We have now seen a first example of algorithms that can be used for optimizing tensor networks, either to simulate dynamics or to find groundstates. We conclude by mentioning that this is only the tip of the iceberg, and that there exist many more algorithms that can be used to solve a variety of problems.

Outlook

To close out this lecture, we briefly comment on the higher dimensional generalizations of the TEBD procedure and the difficulties this brings with it. For local quantum Hamiltonians in higher dimensions we can follow a similar procedure, where we split the full Hamiltonian into sum of parts that each only contain non-overlapping local terms. Time evolution can then be simulated by applying a similar sequence of layers, where in each layer we evolve with all local operators in a given Hamiltonian part in parallel.

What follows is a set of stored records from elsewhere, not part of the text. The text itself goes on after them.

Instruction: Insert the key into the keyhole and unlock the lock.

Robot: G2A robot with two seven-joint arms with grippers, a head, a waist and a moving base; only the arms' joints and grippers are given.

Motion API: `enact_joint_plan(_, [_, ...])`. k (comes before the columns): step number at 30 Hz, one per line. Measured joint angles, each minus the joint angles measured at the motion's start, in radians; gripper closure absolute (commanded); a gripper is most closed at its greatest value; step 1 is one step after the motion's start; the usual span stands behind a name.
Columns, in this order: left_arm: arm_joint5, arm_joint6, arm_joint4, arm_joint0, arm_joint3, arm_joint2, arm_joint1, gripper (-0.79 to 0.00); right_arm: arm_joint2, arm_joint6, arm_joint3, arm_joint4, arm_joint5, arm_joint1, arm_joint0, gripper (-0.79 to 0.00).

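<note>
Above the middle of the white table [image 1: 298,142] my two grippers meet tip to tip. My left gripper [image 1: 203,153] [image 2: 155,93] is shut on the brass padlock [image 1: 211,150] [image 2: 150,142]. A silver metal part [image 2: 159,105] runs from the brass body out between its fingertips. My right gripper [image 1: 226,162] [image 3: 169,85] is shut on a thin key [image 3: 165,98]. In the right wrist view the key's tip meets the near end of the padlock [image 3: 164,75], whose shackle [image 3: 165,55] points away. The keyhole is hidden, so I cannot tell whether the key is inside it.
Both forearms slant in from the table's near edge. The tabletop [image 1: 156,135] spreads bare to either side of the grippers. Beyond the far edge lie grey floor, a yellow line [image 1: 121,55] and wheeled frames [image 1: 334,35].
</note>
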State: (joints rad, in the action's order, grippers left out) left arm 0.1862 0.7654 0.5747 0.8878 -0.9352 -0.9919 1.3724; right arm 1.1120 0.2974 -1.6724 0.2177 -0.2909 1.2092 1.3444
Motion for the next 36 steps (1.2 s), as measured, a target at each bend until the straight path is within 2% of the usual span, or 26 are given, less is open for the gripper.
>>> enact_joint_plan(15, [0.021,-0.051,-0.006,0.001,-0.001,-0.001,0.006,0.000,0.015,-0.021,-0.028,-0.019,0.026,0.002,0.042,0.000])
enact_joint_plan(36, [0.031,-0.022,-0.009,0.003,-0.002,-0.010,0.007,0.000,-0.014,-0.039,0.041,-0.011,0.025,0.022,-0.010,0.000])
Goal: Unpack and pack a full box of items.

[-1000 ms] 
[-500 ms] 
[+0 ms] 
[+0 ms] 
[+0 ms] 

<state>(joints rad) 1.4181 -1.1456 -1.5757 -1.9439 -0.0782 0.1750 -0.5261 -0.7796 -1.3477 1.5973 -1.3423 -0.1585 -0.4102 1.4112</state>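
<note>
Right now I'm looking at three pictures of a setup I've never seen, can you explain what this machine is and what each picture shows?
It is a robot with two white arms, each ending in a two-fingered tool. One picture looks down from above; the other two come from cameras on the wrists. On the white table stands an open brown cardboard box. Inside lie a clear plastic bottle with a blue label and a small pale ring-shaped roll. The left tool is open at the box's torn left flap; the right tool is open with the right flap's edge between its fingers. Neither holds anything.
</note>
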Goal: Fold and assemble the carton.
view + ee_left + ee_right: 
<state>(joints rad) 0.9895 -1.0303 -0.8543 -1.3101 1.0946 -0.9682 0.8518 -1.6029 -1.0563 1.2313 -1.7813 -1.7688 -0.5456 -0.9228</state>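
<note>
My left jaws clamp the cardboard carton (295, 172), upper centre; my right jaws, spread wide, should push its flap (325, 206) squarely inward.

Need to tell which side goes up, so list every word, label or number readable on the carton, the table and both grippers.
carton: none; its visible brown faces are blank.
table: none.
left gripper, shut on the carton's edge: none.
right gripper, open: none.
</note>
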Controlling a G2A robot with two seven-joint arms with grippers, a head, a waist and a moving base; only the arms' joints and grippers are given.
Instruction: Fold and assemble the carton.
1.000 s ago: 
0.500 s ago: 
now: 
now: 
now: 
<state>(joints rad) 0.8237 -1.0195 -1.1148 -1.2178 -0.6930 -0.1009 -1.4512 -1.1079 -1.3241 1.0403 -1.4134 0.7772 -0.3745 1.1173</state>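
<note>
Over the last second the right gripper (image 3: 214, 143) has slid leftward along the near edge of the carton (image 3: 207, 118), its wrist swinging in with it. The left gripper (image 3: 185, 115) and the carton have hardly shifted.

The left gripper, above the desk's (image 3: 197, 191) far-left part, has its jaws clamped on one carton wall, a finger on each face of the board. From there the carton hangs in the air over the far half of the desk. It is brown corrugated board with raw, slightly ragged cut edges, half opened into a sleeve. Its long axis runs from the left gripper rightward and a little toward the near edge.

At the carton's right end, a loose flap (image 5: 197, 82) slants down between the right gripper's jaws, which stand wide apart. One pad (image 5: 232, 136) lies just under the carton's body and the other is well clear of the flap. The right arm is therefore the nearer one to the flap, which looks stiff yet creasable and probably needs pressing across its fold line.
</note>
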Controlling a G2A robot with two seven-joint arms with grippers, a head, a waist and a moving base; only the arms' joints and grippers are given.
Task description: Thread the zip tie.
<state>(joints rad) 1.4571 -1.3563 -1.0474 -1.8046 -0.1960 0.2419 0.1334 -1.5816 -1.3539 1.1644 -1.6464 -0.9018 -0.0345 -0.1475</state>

The problem with this approach however is that the local update step tebd_trunc is ill-conditioned for higher-dimensional networks if the full quantum state is is not taken into account for the truncation. Indeed, while in the one-dimensional case the rest of the network surrounding the sites we want to update can be brought into account exactly by working in appropriate gauge, this is not possible in general. Consider for example a general network where want to apply some update to the central site,

../_images/tensor_network.svg

Since this network contains loops, there is no way to exactly capture the surrounding network in general. One instead has to resort to approximation techniques for the environments of a given update site, where the quality of the environment approximations directly affects the stability of the local update. The simplest way of doing this is to use the so-called simple update procedure [Jiang et al., 2008] where all loops in the network are simply ignored and the environment is approximated by a product state,

../_images/simple_update.svg

More accurate results can be obtained by taking into account the full quantum state of the system in each local update by means of the full update procedure [Jordan et al., 2008]. However, this gain in accuracy comes with a substantial increase in computational cost due to the full environment approximation at each step.